_YOUR TASK_
Could you restate word for word every line of the records below, from the first one to the one holding "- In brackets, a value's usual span"?

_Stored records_
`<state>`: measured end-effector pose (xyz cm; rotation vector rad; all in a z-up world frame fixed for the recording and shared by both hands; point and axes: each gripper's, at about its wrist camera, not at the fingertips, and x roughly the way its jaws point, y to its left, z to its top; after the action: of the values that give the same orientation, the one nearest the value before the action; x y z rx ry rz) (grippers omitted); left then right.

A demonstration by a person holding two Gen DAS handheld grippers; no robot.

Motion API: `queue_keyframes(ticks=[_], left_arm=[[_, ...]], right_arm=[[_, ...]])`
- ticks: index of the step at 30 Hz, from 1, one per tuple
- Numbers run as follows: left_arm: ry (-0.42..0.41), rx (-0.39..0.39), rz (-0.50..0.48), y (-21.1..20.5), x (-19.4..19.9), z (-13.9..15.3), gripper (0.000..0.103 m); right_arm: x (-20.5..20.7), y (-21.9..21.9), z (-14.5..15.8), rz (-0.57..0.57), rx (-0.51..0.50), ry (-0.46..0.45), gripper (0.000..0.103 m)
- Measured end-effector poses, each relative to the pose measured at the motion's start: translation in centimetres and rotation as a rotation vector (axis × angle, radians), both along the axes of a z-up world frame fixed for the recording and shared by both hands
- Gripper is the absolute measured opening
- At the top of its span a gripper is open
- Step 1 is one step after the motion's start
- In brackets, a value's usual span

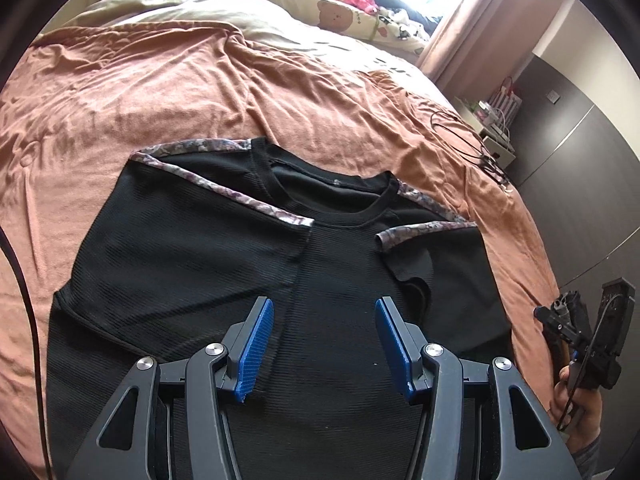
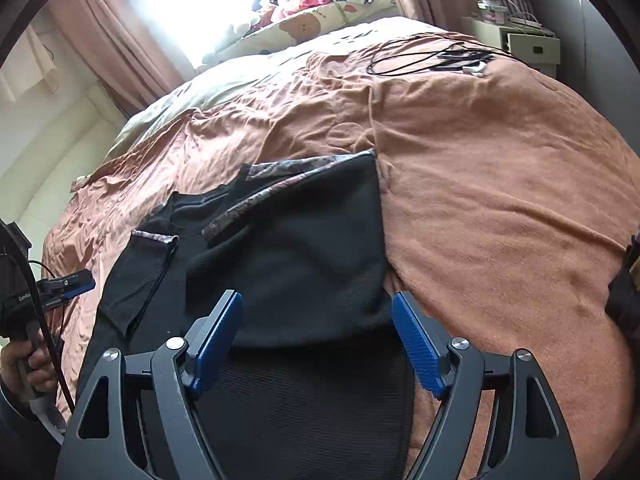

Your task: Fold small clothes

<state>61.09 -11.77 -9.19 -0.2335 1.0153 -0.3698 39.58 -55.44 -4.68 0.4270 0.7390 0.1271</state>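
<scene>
The left gripper (image 1: 324, 344) hovers with its fingers (image 1: 256, 344) wide apart and empty, and so does the right gripper (image 2: 316, 344). Below them the black shirt (image 1: 248, 264) lies on the bed (image 1: 160, 92), sleeves folded inward, near the front edge. The folded sleeves look loose; I think a pinch of only one layer can pull them open again.

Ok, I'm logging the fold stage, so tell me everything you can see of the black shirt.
The black shirt lies flat on the orange bedspread, neckline pointing away. It looks like a ribbed knit with a round collar and floral trim along the shoulders. Both sleeves are folded inward over the body. Neither open gripper touches it; both hover above its lower part.
</scene>
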Motion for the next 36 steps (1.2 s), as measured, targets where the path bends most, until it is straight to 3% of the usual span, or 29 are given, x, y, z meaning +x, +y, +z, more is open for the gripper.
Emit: queue_keyframes(ticks=[10,17,21,27,32,33,35,36], left_arm=[[0.039,-0.015,-0.079,-6.4,-1.2,-1.0,0.055],[0.076,0.009,-0.129,-10.0,-1.4,-2.8,0.055],[0.095,0.021,-0.151,-11.9,-1.5,-4.3,0.055],[0.138,0.058,-0.177,-14.0,-1.4,-6.7,0.055],[0.17,0.072,-0.179,-14.9,-1.3,-8.4,0.055],[0.173,0.073,-0.179,-15.0,-1.3,-8.7,0.053],[0.172,0.077,-0.183,-15.4,-1.4,-8.8,0.04],[0.178,0.074,-0.192,-15.5,-1.4,-8.9,0.024]], right_arm=[[-0.6,-0.5,-1.4,0.013,-0.079,0.058,0.053],[-0.5,-1.1,-2.6,0.056,-0.082,0.105,0.053],[0.1,-1.0,-3.3,0.072,-0.079,0.125,0.041],[1.6,-0.7,-4.1,0.038,-0.091,0.13,0.037],[2.3,-0.7,-5.0,-0.006,-0.103,0.124,0.017],[2.3,-0.8,-5.0,-0.014,-0.095,0.125,0.012],[2.2,-1.2,-5.1,-0.03,-0.072,0.125,0.009],[2.2,-1.3,-5.2,-0.036,-0.068,0.127,0.008]])
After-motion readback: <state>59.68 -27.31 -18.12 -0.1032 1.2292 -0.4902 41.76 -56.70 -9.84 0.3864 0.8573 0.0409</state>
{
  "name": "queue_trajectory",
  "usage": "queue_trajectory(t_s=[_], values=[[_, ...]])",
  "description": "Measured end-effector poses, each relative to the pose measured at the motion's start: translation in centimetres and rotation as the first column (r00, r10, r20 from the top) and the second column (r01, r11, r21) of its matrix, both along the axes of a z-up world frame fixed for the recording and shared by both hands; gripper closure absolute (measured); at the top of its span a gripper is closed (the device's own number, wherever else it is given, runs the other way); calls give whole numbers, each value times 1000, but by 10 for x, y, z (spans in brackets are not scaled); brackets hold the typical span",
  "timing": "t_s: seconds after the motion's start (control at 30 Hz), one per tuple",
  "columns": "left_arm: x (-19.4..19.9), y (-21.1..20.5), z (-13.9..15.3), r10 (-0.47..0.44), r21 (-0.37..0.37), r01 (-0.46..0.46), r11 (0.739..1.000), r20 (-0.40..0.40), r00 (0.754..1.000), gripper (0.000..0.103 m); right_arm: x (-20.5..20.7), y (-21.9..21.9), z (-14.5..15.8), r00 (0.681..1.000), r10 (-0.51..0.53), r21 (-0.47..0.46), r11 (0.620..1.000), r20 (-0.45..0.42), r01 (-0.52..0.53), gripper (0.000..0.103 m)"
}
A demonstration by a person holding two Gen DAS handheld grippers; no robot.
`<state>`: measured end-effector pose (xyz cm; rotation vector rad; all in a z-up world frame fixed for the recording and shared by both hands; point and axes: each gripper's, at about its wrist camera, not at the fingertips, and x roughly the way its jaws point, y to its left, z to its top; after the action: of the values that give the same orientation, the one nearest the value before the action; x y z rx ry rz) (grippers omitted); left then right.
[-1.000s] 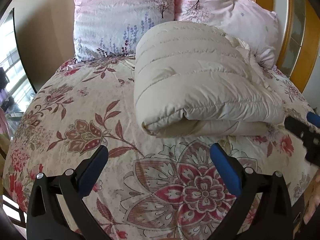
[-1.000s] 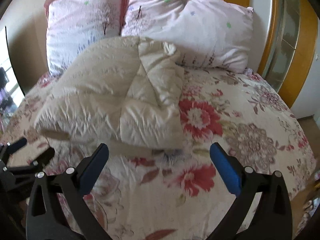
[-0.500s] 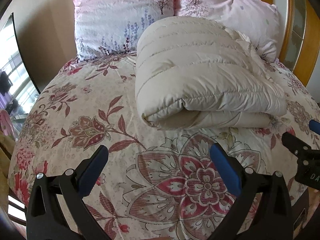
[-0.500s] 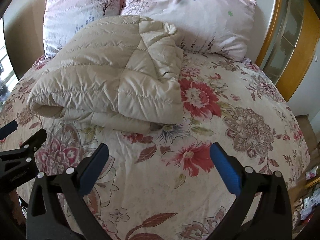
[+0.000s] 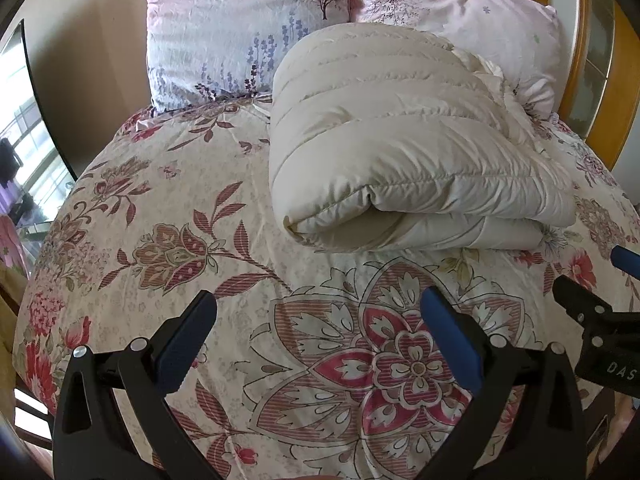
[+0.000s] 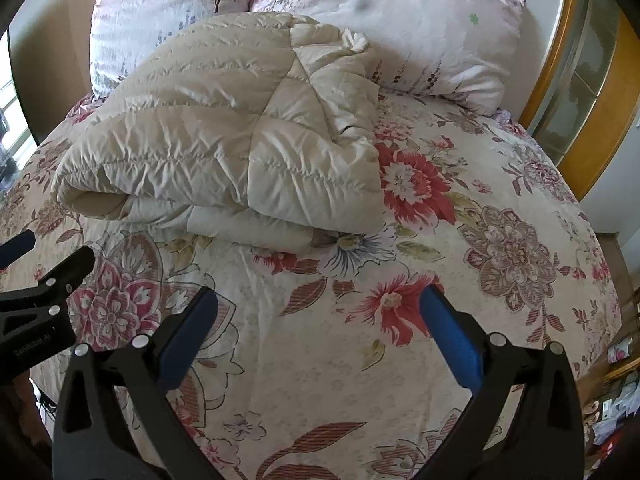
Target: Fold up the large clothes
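Observation:
A cream quilted padded garment (image 5: 400,140) lies folded into a thick bundle on the floral bedspread (image 5: 200,208), its rolled edge facing me. The same bundle (image 6: 224,140) fills the upper left of the right wrist view. My left gripper (image 5: 318,334) hovers open over the bedspread, well short of the bundle, with nothing between its blue pads. My right gripper (image 6: 318,334) is likewise open and empty, back from the bundle's near right corner. Each gripper shows at the edge of the other's view: the right one (image 5: 600,300), the left one (image 6: 40,264).
Two pink printed pillows (image 5: 240,28) (image 6: 420,28) lean against the head of the bed behind the bundle. A wooden headboard frame (image 6: 560,80) stands at the right. A window (image 5: 24,152) is at the far left. Small clutter (image 6: 616,392) lies beyond the bed's right edge.
Both grippers have drawn back from the folded bundle toward the foot of the bed, and more bedspread now shows in front of them. The bundle has stayed put.

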<state>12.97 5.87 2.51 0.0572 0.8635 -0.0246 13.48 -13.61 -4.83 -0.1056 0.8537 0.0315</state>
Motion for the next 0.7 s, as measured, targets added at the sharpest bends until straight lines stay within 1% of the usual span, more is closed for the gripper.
queue_trajectory(t_s=[0.7], values=[[2, 0, -3, -2, 4, 2, 1000, -11, 1000, 1, 3, 5, -7, 1000, 9, 18, 1000, -24, -9, 2]])
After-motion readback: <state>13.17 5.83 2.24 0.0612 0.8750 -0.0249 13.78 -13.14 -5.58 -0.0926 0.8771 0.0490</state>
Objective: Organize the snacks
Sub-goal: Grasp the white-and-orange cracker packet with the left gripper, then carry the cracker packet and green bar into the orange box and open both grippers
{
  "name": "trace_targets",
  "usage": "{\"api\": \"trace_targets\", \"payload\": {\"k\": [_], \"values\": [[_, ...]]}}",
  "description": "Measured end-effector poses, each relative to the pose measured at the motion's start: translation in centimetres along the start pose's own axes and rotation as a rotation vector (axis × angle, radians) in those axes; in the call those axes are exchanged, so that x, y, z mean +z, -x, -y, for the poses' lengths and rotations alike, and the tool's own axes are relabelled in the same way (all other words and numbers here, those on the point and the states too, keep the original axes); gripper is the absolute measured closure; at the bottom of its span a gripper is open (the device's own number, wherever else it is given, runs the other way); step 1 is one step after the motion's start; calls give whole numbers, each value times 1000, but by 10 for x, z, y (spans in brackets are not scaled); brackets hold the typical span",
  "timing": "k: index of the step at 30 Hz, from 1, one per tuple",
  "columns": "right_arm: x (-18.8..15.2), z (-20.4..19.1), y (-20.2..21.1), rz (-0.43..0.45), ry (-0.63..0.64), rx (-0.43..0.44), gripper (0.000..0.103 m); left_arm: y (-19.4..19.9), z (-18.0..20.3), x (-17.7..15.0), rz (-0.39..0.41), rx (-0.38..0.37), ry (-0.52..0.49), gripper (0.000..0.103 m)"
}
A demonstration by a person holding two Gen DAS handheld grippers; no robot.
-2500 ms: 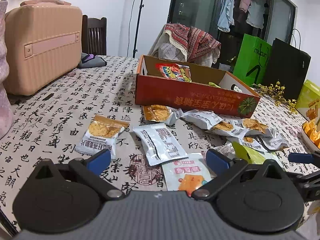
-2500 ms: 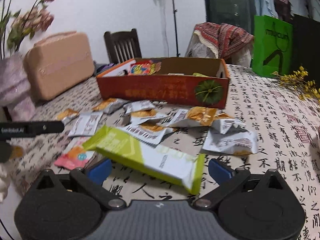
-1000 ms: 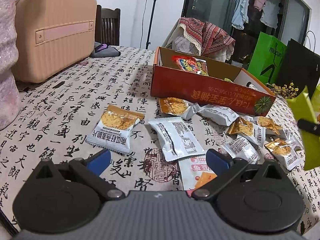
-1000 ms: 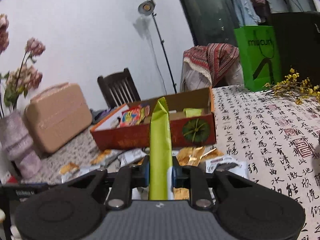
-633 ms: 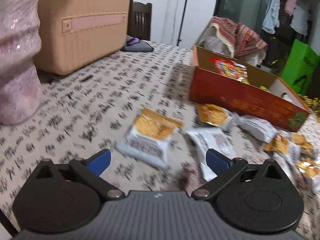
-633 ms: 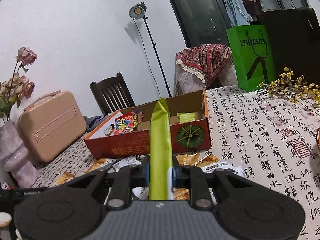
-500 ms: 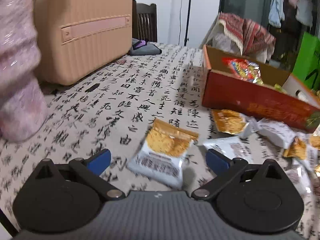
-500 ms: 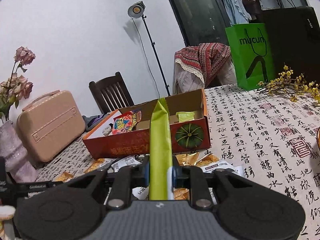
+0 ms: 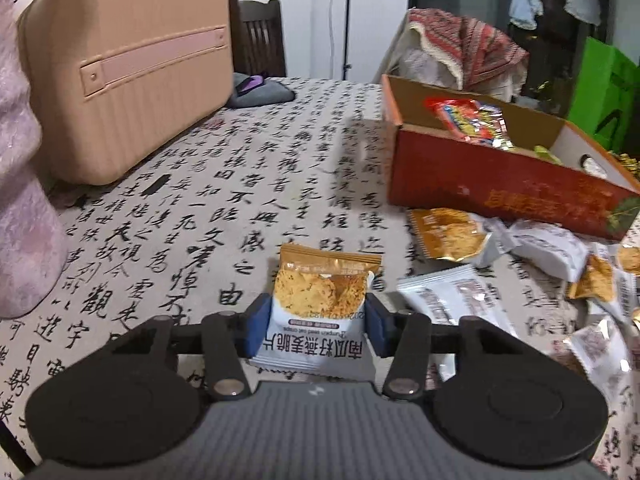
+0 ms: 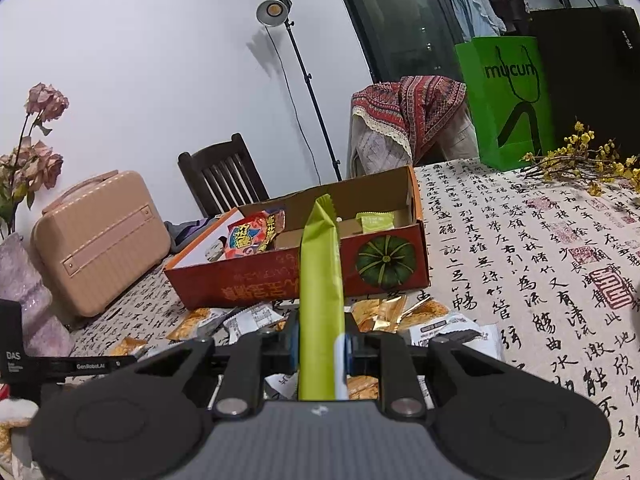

_OUTPUT OF THE EXERCISE_
`<state>`: measured end-effector pose (xyz cm; rotation vector rad; all in a z-up world frame fixed for the recording and shared by both hands; point and axes: each gripper's, at about its wrist camera, not at the fingertips, and x roughly the way its jaws point, y to its left, z to its top; after the action: of the values that give the same orientation, the one nearest the value before the action; x y z rx ry rz) (grippers omitted); left then right.

A demonstration by a person holding two Gen DAS handheld grippers; no robot.

Motion API: `queue_keyframes(ticks=[_], left_arm=[[_, ...]], right_arm=[[_, ...]])`
- ticks: index of the step at 30 Hz, from 1, one per tuple
- Numbers run as follows: left_arm: ry (-0.42..0.41), rx (-0.39..0.39), rz (-0.50..0.48), y (-21.1..20.5), x (-19.4..19.9), z (-13.9..15.3), gripper (0.000..0.103 m); right_arm: x (-20.5..20.7), y (-21.9..21.9), z (-14.5..15.8), rz (-0.57..0.57), rx (-0.51..0.50), ry (-0.46..0.45), gripper (0.000..0.103 m)
- Measured end-effector poses, each relative to the pose measured at the motion's start: translation in centimetres and rotation as a rotation vector (axis × angle, radians), both along the axes of a z-up world frame fixed for the recording and shared by both hands
- Gripper is the absolute measured opening
- At the top of its span a gripper is open
- Step 1 is one step after the motion's start
- In brackets, a value's usual span

No other output belongs with this exercise.